Extract the full listing verbatim and drop any pictures from your copy.

• [SUPPLIED DATA]:

----

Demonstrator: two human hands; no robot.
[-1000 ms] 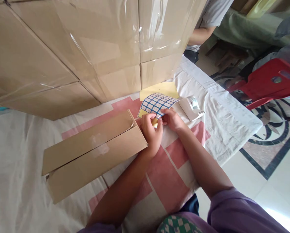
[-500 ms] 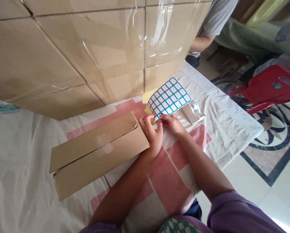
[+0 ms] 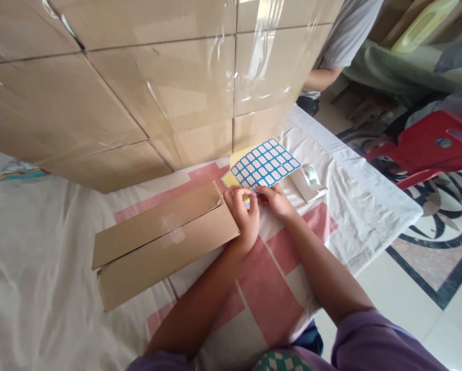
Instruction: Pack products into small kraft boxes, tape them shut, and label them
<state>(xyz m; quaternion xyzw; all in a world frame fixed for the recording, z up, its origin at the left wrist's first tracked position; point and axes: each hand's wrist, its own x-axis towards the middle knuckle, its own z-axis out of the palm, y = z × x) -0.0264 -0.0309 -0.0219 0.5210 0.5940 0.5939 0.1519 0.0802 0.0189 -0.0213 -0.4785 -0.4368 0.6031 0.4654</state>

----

• [ANSWER TO THE EXERCISE]:
Demonstrator: two human hands; no robot.
[-1000 ms] 
[-500 ms] 
[+0 ms] 
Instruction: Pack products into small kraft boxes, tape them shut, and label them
<state>(xyz m; quaternion xyzw; all in a world frame fixed for the recording, z up, its origin at the left wrist's first tracked position; point and axes: each hand's wrist, its own x-axis towards the middle knuckle, its own z-axis out of the palm, y = z × x) -0.0264 -0.0309 -0.0219 0.5210 0.5940 0.5939 0.1519 0.0802 0.0189 -0.0213 -0.4785 -0.4368 0.6031 0.4654</state>

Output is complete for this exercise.